Stengel felt compelled to state the obvious: that the framers of the U.S. Constitution were not gods. Ironically, however, as with the Koran, Torah and Bible, our Constitution has so many interpretations as to make its essence more a matter of faith than fact. So better does it provide a continuous guiding light to our liberties as well as to its own preservation.

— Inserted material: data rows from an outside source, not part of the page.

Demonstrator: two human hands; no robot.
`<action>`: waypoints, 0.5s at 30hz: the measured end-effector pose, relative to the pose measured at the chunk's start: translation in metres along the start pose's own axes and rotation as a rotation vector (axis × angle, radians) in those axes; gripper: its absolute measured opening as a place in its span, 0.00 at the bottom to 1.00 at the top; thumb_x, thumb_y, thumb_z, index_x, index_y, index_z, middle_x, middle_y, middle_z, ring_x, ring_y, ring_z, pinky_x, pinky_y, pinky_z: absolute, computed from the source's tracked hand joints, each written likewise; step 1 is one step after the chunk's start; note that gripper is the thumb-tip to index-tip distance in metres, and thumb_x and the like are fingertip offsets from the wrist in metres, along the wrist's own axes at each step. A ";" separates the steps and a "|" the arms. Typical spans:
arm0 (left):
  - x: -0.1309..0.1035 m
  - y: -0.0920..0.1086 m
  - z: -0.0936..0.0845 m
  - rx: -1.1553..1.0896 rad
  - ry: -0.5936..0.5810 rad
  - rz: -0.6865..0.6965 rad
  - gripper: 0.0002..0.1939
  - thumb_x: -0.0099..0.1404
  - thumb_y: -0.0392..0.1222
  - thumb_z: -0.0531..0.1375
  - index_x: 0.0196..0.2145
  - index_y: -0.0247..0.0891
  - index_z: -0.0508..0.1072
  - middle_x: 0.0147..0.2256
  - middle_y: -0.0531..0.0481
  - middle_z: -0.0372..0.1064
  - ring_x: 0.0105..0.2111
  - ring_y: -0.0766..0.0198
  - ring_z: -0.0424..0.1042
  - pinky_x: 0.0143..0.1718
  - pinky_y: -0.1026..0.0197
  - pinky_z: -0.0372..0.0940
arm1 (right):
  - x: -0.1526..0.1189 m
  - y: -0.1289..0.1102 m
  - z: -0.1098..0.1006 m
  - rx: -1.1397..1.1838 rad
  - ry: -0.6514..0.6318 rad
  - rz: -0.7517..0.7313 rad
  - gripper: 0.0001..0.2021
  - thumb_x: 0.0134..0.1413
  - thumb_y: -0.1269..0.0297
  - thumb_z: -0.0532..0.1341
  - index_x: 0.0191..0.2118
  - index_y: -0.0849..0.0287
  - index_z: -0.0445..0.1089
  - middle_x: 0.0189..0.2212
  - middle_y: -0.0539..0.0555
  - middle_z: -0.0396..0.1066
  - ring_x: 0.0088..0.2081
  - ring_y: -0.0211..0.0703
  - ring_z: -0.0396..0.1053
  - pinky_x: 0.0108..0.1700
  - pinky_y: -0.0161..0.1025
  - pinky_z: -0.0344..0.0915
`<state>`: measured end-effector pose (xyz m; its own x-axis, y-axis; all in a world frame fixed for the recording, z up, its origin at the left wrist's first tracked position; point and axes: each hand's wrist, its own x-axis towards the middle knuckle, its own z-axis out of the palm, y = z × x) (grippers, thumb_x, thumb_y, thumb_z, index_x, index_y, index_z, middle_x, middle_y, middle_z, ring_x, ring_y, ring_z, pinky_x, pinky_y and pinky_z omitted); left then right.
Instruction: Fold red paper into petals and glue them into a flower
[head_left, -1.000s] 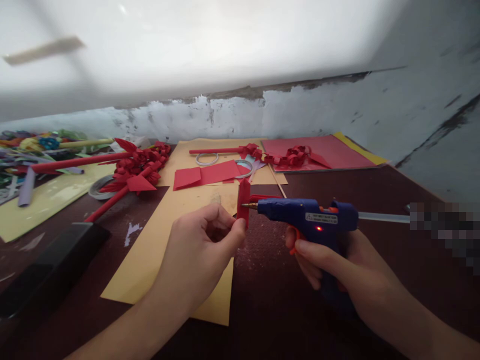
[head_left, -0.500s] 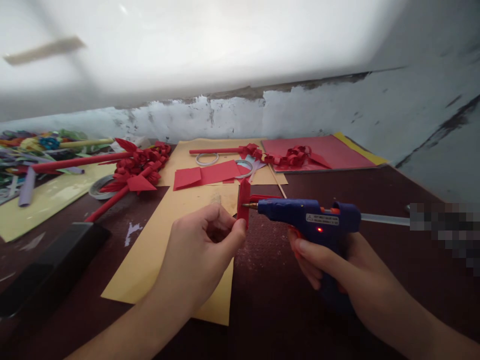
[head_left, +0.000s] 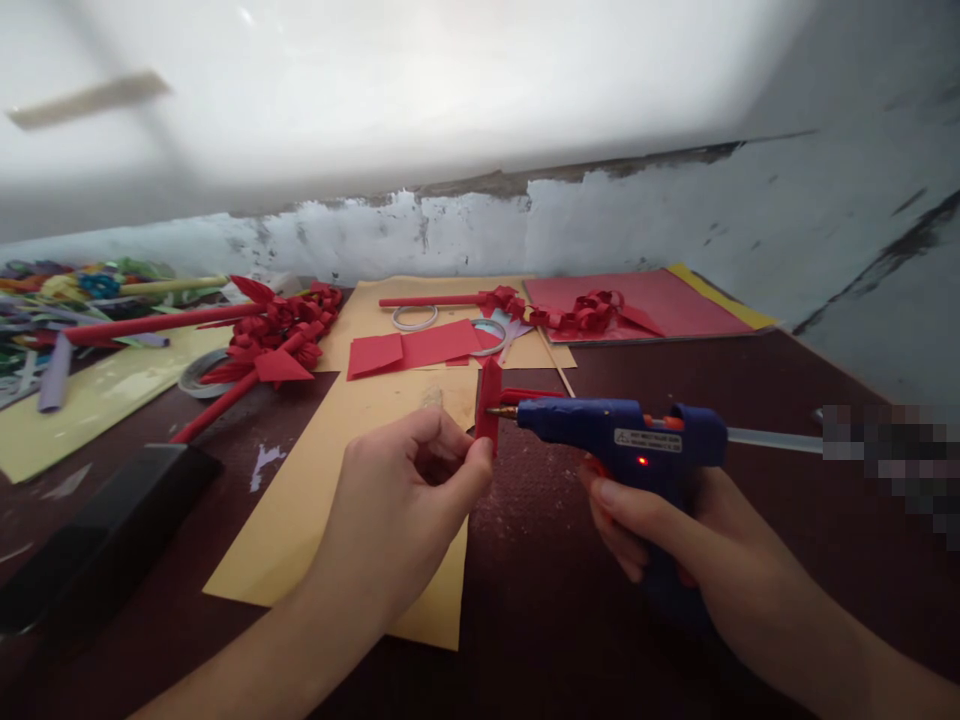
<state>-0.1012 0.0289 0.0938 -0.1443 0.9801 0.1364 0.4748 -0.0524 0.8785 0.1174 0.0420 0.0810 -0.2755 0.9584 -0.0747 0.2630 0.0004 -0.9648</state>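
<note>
My left hand (head_left: 409, 510) pinches the lower end of a small folded red paper strip (head_left: 489, 395) between thumb and fingers, holding it upright. My right hand (head_left: 675, 530) is wrapped round the handle of a blue hot glue gun (head_left: 592, 422) with a lit red lamp and a clear glue stick (head_left: 776, 439) in its back. The brass nozzle (head_left: 506, 411) points left and meets the strip, or lies just in front of it; I cannot tell which. Behind the gun's barrel, another thin red piece (head_left: 529, 394) shows in part.
Tan card sheets (head_left: 330, 510) lie under and left of my left hand. Red paper flowers on stems (head_left: 262, 340), a tape roll (head_left: 202, 374) and a black box-like object (head_left: 97, 540) are at left. Red paper (head_left: 435, 345) and a red folder (head_left: 645, 300) lie by the wall.
The glue gun and my right hand have shifted very slightly to the right. My left hand and the red strip look the same.
</note>
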 end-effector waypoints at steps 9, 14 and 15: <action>0.002 -0.002 0.001 0.014 -0.001 -0.005 0.15 0.64 0.45 0.66 0.23 0.39 0.71 0.20 0.54 0.73 0.19 0.68 0.69 0.20 0.68 0.59 | -0.001 0.002 0.001 0.013 -0.015 0.006 0.26 0.65 0.42 0.62 0.23 0.55 0.65 0.18 0.48 0.64 0.22 0.38 0.61 0.25 0.37 0.58; 0.001 0.000 0.000 0.015 -0.006 -0.017 0.15 0.64 0.46 0.66 0.22 0.39 0.71 0.19 0.54 0.72 0.18 0.69 0.67 0.19 0.68 0.57 | 0.000 -0.002 0.002 -0.014 0.007 -0.013 0.25 0.64 0.42 0.62 0.22 0.55 0.65 0.17 0.47 0.63 0.21 0.38 0.59 0.24 0.37 0.57; 0.001 0.000 0.000 0.012 -0.001 -0.019 0.16 0.64 0.46 0.66 0.22 0.39 0.71 0.19 0.54 0.72 0.18 0.69 0.67 0.19 0.68 0.57 | 0.000 -0.002 0.002 -0.015 0.007 -0.007 0.25 0.64 0.42 0.62 0.22 0.55 0.65 0.17 0.47 0.64 0.21 0.38 0.59 0.24 0.37 0.57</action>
<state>-0.1011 0.0296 0.0938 -0.1529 0.9810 0.1192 0.4824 -0.0312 0.8754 0.1153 0.0411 0.0827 -0.2708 0.9604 -0.0661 0.2754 0.0115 -0.9613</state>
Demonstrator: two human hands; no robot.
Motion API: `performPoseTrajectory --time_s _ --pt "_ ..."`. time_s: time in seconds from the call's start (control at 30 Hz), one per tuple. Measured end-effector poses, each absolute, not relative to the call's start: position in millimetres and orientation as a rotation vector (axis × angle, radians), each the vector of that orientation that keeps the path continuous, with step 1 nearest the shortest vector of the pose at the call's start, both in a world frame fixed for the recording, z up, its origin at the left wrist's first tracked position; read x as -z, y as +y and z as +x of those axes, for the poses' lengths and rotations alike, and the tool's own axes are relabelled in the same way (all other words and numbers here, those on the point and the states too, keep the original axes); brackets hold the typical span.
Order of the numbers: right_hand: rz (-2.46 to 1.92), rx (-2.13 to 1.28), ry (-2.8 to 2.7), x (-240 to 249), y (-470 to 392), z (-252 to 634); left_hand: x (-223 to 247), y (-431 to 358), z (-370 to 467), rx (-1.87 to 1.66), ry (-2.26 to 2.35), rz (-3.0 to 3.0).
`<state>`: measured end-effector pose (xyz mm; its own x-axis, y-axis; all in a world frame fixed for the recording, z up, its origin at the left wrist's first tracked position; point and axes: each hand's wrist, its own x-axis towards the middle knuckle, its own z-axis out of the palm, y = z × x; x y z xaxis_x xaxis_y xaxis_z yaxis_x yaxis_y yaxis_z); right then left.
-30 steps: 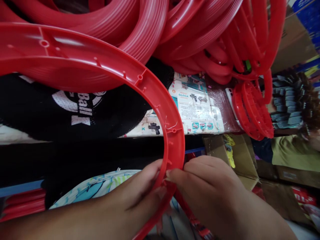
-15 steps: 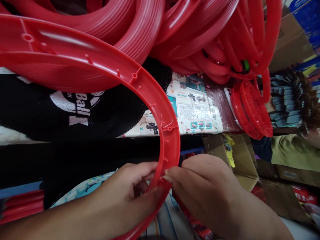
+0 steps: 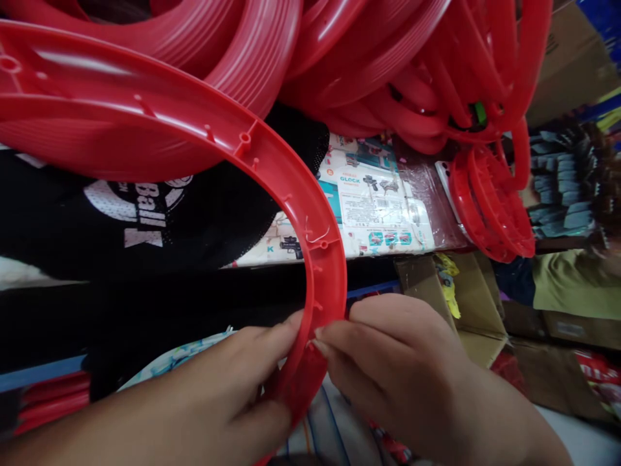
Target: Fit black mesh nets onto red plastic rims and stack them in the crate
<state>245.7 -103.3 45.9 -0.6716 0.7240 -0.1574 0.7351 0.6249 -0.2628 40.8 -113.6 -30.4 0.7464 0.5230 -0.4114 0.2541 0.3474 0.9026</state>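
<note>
A red plastic ring (image 3: 324, 275), hollow like a channel with small pegs and screw posts inside, curves from the upper left down to my hands. My left hand (image 3: 242, 382) grips its lower part from the inner side, thumb over the channel. At the outer rim, my right hand (image 3: 402, 369) is closed, its fingertips pressed into the channel around a small peg. Whether a tiny piece is between those fingertips I cannot tell. A thin pale strand (image 3: 317, 236) lies in the channel above, near a screw post.
Many ribbed red rings (image 3: 252, 58) are heaped at the back. Beneath lie a black printed cloth (image 3: 233, 213) and a flattened printed box (image 3: 378, 194). Two thin red rings (image 3: 499, 207) rest on a phone (image 3: 446, 181) to the right. An open carton (image 3: 475, 310) stands lower right.
The ring has shifted slightly left in view, and my left hand has slid a little lower on it. My right fingertips stay at nearly the same spot in the channel.
</note>
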Motion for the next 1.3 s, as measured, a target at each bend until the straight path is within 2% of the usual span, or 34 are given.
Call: performPoseTrajectory --time_s 0.27,0.47,0.73,0.87,0.97,1.07,1.3 --pt "1.005 0.323 2.992 -40.2 -106.4 242.1 30.2 -113.7 44.9 -0.214 0.775 1.253" --pt "1.094 -0.111 3.23 -19.6 -118.4 241.4 30.1 -113.3 48.6 -0.215 0.817 1.218" --pt "0.904 -0.245 3.205 -16.2 -120.8 241.4 27.3 -112.2 52.4 -0.188 0.805 1.174" --pt "0.894 -0.083 3.167 -22.8 -116.5 235.0 26.0 -113.5 52.4 -0.218 0.768 1.135" --pt "0.92 0.17 3.085 -22.9 -108.8 232.9 27.6 -115.6 50.6 -0.209 0.78 1.145" --pt "1.019 0.529 2.873 -20.2 -97.5 232.9 27.3 -114.5 49.3 -0.194 0.796 1.21" --pt "1.391 0.976 2.669 -26.4 -80.9 233.6 15.8 -101.4 51.8 -0.111 0.803 1.32"
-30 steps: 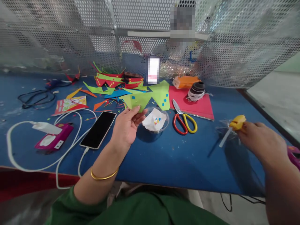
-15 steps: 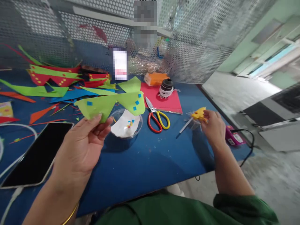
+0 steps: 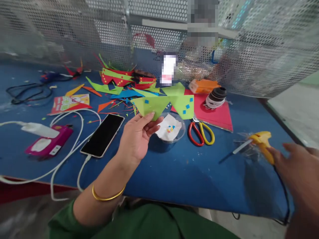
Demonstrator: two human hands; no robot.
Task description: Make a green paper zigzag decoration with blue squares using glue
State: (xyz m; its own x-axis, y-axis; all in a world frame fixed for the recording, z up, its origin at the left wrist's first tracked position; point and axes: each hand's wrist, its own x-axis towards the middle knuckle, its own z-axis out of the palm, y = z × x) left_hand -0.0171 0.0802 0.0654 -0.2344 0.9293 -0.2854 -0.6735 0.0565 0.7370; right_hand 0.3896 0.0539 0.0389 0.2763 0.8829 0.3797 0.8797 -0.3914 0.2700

Craig M. Miller, LAKEWOOD, OHIO, U.S.

More Instructions, Please
The simulation of towing icebergs from Greenland to drought-stricken areas shows some — but not all — of the technical problems associated with this concept [Just Thaw and Serve, July 4]. For instance: Will it be possible to tow at greater speed than 1 knot? This seems to be quite marginal; any event could bring the assembly to a standstill. And how will the iceberg be slowed down when it arrives at the point of delivery? Where and how will the iceberg be "parked" upon arrival at the delivery point? How long does it take to thaw under varying weather conditions? Where is the fresh water being stored, given the different supply-and-demand patterns?
John van Schagen, 

The Wright Stuff
Frank Lloyd Wright was neitheR "crazy" nor a "womanizer" as Belinda Luscombe said in her interview with architect Renzo Piano [10 Questions, July 4]. After a 22-year marriage to first wife Catherine, Wright was married to his second love, Mamah Cheney, until her murder. He remained with his final companion, Olgivanna, for over 30 years. Though he was very pleased with himself, as most architects are, no one who knew him or wrote about him has ever said he was crazy.